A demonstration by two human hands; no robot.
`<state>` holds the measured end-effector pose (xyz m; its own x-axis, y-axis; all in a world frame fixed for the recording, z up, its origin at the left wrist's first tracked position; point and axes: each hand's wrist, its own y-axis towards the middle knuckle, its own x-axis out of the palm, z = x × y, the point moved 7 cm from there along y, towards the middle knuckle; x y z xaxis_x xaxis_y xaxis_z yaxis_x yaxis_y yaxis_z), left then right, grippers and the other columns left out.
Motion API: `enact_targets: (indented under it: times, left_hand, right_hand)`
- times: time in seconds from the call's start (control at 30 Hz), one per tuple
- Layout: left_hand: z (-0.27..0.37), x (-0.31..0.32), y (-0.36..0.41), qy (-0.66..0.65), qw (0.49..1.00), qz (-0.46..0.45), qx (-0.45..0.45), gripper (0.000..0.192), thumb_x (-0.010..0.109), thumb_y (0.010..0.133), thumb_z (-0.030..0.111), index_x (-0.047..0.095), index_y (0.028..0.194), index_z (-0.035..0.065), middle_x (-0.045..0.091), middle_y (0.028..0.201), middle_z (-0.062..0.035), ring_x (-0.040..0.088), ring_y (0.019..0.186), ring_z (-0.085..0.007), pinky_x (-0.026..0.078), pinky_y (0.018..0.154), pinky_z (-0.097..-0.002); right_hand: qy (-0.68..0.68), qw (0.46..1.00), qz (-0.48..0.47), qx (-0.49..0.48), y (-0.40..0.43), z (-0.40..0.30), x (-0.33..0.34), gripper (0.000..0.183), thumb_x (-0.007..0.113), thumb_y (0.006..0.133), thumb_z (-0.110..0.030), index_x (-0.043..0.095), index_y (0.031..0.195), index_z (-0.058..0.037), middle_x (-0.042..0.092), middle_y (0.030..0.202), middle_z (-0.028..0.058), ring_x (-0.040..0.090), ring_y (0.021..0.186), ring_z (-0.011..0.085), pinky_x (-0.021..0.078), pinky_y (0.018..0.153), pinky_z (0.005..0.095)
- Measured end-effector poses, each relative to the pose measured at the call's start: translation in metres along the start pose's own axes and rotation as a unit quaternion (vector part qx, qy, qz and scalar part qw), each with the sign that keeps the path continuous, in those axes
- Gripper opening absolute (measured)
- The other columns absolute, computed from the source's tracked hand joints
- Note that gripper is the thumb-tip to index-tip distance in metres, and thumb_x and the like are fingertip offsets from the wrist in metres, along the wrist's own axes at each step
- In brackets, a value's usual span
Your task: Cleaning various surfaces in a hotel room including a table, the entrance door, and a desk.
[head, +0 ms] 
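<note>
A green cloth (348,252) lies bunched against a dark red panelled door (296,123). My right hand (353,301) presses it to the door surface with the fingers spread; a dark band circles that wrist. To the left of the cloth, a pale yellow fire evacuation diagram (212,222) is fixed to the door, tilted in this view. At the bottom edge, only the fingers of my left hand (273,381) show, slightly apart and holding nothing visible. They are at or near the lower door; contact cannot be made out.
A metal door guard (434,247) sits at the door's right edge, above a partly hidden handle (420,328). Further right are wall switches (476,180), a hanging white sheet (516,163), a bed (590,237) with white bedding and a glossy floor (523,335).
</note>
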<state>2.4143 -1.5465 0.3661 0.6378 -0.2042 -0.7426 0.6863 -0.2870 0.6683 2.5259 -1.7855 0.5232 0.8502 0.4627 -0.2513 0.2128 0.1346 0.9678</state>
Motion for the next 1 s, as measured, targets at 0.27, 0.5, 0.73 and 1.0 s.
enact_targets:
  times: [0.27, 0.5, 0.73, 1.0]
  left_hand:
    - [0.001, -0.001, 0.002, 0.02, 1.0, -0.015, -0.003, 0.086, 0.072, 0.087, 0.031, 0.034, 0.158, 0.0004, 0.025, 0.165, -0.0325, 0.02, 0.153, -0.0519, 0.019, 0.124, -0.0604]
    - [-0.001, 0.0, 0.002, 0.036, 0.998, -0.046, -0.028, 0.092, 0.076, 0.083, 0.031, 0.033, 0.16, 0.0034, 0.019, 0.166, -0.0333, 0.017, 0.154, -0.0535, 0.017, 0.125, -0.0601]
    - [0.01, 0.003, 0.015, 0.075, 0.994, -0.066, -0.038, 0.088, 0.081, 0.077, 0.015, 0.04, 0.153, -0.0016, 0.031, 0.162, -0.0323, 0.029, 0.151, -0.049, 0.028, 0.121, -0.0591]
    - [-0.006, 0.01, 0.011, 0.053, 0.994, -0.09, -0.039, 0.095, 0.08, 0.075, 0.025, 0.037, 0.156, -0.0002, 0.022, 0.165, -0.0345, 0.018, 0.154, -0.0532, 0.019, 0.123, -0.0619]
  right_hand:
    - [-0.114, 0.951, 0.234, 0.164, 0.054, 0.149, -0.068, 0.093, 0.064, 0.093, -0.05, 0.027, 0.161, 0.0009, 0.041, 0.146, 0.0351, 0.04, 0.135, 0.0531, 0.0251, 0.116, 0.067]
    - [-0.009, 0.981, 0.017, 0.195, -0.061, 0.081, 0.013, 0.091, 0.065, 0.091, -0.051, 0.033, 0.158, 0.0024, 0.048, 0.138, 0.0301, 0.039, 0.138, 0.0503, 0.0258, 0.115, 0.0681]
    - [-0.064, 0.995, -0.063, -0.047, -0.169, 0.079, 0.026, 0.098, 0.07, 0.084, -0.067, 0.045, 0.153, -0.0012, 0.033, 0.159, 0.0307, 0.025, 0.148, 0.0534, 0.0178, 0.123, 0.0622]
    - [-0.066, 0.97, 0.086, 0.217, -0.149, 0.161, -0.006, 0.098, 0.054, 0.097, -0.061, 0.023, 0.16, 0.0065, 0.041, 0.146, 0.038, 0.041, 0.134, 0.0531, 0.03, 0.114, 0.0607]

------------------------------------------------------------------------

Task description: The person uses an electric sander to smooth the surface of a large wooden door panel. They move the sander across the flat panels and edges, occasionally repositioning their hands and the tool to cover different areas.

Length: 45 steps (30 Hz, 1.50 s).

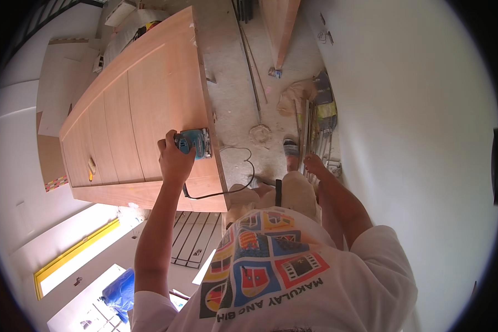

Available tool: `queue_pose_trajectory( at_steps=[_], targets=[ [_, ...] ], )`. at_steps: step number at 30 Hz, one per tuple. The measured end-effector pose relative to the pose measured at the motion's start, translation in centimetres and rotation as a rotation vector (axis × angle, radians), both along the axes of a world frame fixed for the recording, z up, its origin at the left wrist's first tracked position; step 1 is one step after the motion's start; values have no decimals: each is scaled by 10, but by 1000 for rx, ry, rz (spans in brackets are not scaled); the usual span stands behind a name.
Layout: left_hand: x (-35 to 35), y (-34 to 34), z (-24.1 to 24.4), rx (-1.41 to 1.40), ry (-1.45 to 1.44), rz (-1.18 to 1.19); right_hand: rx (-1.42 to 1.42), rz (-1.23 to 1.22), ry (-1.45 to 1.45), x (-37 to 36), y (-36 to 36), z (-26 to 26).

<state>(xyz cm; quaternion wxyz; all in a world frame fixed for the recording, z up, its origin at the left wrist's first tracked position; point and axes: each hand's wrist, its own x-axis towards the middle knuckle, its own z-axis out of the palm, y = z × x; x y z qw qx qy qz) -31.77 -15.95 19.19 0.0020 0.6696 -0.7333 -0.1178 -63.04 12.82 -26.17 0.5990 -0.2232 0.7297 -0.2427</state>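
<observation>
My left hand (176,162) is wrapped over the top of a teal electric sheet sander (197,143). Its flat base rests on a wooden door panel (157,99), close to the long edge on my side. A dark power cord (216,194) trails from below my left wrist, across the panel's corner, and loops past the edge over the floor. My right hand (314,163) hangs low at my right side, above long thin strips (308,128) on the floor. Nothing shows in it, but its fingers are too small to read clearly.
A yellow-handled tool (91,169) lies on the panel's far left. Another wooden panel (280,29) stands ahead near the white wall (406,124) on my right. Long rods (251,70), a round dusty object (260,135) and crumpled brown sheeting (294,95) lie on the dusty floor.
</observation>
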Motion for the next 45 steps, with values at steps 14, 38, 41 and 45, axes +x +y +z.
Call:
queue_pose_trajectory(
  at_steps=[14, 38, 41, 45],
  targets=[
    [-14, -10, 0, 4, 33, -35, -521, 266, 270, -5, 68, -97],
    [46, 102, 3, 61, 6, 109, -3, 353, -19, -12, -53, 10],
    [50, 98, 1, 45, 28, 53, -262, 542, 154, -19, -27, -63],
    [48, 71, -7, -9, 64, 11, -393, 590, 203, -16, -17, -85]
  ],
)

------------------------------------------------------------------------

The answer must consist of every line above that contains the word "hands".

- Solution for this task:
A demonstration by two human hands; no robot.
Task description: The person uses an electric sander to smooth the surface of a large wooden door panel. They move the sander across the flat panels and edges, occasionally repositioning their hands and the tool to cover different areas.

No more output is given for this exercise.